*** Opening of Given data ***
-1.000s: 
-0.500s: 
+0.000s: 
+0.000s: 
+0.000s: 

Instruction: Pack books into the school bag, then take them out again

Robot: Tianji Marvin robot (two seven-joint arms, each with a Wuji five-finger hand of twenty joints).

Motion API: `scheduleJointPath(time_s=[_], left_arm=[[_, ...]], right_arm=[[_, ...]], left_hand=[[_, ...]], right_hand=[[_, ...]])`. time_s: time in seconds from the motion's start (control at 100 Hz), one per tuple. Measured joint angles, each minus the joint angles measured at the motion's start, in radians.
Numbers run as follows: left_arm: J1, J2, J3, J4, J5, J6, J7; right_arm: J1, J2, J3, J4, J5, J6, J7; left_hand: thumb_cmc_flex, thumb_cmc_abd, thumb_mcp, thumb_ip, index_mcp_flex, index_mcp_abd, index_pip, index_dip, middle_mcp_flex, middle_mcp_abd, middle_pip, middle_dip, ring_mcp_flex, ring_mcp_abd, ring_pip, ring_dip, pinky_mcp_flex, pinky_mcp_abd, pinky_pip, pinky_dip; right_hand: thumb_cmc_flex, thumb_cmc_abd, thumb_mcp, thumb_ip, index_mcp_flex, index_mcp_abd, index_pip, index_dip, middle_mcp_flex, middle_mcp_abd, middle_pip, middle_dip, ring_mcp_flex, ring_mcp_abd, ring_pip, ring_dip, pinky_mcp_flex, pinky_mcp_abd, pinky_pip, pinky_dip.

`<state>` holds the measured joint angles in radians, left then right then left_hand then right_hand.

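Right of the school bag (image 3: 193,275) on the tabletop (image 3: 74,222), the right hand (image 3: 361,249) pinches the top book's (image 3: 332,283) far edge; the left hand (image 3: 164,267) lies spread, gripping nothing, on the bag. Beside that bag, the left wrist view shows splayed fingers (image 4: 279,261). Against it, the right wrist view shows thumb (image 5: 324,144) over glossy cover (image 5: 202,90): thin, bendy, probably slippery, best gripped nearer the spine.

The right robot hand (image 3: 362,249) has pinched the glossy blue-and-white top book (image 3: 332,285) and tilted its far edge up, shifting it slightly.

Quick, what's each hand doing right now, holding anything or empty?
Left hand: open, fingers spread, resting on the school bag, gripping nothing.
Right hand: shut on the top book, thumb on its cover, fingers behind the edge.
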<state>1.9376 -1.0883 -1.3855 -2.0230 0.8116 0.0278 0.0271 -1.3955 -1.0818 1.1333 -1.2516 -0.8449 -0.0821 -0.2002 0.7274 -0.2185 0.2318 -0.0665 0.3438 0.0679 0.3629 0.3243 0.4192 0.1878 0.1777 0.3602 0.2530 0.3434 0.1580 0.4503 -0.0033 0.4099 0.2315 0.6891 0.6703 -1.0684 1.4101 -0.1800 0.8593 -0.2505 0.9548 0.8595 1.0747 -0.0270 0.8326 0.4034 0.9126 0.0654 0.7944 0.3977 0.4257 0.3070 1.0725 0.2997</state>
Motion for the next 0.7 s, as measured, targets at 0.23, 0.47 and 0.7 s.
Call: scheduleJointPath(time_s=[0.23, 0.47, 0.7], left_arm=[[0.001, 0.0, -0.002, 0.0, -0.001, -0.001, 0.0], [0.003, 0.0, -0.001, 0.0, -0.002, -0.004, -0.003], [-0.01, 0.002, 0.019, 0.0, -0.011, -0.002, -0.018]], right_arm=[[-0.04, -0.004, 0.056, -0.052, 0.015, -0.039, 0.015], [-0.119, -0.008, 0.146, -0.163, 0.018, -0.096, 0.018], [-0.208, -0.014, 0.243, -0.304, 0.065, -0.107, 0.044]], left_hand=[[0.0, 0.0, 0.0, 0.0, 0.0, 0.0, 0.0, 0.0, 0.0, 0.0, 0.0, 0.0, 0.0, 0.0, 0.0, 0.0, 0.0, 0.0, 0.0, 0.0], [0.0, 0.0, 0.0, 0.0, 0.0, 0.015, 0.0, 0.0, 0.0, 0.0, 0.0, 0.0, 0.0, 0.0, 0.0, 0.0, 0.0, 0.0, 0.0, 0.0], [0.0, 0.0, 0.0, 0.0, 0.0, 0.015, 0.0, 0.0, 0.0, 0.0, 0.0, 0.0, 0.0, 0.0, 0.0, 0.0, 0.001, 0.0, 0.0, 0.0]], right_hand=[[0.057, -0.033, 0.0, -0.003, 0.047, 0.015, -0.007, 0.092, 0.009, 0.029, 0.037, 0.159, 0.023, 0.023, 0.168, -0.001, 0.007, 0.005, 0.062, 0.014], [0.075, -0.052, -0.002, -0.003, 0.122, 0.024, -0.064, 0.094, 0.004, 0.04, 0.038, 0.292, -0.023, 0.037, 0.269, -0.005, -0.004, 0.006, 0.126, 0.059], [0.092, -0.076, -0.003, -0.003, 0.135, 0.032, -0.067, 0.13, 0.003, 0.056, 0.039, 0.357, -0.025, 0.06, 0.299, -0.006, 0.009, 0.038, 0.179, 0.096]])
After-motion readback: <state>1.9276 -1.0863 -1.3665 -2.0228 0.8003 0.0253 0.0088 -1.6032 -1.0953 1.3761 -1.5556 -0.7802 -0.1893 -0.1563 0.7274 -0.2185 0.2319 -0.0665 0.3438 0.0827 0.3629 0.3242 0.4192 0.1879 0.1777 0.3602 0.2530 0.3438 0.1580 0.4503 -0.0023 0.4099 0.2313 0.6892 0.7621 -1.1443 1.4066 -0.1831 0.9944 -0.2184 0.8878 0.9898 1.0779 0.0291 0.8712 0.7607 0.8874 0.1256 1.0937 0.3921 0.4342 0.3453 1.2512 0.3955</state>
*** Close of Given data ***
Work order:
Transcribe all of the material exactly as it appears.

Solution for this exercise:
-1.000s: 
-0.500s: 
+0.000s: 
+0.000s: 
+0.000s: 

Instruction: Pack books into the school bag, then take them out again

Robot: Tianji Marvin robot (two seven-joint arms, each with a Wuji five-finger hand of twenty joints).

Motion API: `scheduleJointPath(time_s=[_], left_arm=[[_, ...]], right_arm=[[_, ...]], left_hand=[[_, ...]], right_hand=[[_, ...]])`. time_s: time in seconds from the motion's start (control at 100 Hz), one per tuple. Measured joint angles, each minus the joint angles measured at the motion's start, in radians.
Numbers run as follows: left_arm: J1, J2, J3, J4, J5, J6, J7; right_arm: J1, J2, J3, J4, J5, J6, J7; left_hand: thumb_cmc_flex, thumb_cmc_abd, thumb_mcp, thumb_ip, index_mcp_flex, index_mcp_abd, index_pip, index_dip, middle_mcp_flex, middle_mcp_abd, middle_pip, middle_dip, ring_mcp_flex, ring_mcp_abd, ring_pip, ring_dip, pinky_mcp_flex, pinky_mcp_abd, pinky_pip, pinky_dip; right_hand: thumb_cmc_flex, thumb_cmc_abd, thumb_mcp, thumb_ip, index_mcp_flex, index_mcp_abd, index_pip, index_dip, middle_mcp_flex, middle_mcp_abd, middle_pip, middle_dip, ring_mcp_flex, ring_mcp_abd, ring_pip, ring_dip, pinky_mcp_flex, pinky_mcp_abd, pinky_pip, pinky_dip.

`<state>` holds the measured joint angles in radians, left then right then left_hand then right_hand.

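Right of the school bag (image 3: 193,275) on the tabletop (image 3: 74,222), the right hand (image 3: 361,249) pinches the top book's (image 3: 332,283) far edge; the left hand (image 3: 164,267) lies spread, gripping nothing, on the bag. Beside that bag, the left wrist view shows splayed fingers (image 4: 279,261). Against it, the right wrist view shows thumb (image 5: 324,144) over glossy cover (image 5: 202,90): thin, bendy, probably slippery, best gripped nearer the spine.

The right robot hand (image 3: 362,249) has pinched the glossy blue-and-white top book (image 3: 332,285) and tilted its far edge up, shifting it slightly.

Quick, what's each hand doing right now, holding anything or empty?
Left hand: open, fingers spread, resting on the school bag, gripping nothing.
Right hand: shut on the top book, thumb on its cover, fingers behind the edge.
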<state>1.9376 -1.0883 -1.3855 -2.0230 0.8116 0.0278 0.0271 -1.3955 -1.0818 1.1333 -1.2516 -0.8449 -0.0821 -0.2002 0.7274 -0.2185 0.2318 -0.0665 0.3438 0.0679 0.3629 0.3243 0.4192 0.1878 0.1777 0.3602 0.2530 0.3434 0.1580 0.4503 -0.0033 0.4099 0.2315 0.6891 0.6703 -1.0684 1.4101 -0.1800 0.8593 -0.2505 0.9548 0.8595 1.0747 -0.0270 0.8326 0.4034 0.9126 0.0654 0.7944 0.3977 0.4257 0.3070 1.0725 0.2997</state>
Motion for the next 0.7 s, as measured, targets at 0.23, 0.47 and 0.7 s.
Call: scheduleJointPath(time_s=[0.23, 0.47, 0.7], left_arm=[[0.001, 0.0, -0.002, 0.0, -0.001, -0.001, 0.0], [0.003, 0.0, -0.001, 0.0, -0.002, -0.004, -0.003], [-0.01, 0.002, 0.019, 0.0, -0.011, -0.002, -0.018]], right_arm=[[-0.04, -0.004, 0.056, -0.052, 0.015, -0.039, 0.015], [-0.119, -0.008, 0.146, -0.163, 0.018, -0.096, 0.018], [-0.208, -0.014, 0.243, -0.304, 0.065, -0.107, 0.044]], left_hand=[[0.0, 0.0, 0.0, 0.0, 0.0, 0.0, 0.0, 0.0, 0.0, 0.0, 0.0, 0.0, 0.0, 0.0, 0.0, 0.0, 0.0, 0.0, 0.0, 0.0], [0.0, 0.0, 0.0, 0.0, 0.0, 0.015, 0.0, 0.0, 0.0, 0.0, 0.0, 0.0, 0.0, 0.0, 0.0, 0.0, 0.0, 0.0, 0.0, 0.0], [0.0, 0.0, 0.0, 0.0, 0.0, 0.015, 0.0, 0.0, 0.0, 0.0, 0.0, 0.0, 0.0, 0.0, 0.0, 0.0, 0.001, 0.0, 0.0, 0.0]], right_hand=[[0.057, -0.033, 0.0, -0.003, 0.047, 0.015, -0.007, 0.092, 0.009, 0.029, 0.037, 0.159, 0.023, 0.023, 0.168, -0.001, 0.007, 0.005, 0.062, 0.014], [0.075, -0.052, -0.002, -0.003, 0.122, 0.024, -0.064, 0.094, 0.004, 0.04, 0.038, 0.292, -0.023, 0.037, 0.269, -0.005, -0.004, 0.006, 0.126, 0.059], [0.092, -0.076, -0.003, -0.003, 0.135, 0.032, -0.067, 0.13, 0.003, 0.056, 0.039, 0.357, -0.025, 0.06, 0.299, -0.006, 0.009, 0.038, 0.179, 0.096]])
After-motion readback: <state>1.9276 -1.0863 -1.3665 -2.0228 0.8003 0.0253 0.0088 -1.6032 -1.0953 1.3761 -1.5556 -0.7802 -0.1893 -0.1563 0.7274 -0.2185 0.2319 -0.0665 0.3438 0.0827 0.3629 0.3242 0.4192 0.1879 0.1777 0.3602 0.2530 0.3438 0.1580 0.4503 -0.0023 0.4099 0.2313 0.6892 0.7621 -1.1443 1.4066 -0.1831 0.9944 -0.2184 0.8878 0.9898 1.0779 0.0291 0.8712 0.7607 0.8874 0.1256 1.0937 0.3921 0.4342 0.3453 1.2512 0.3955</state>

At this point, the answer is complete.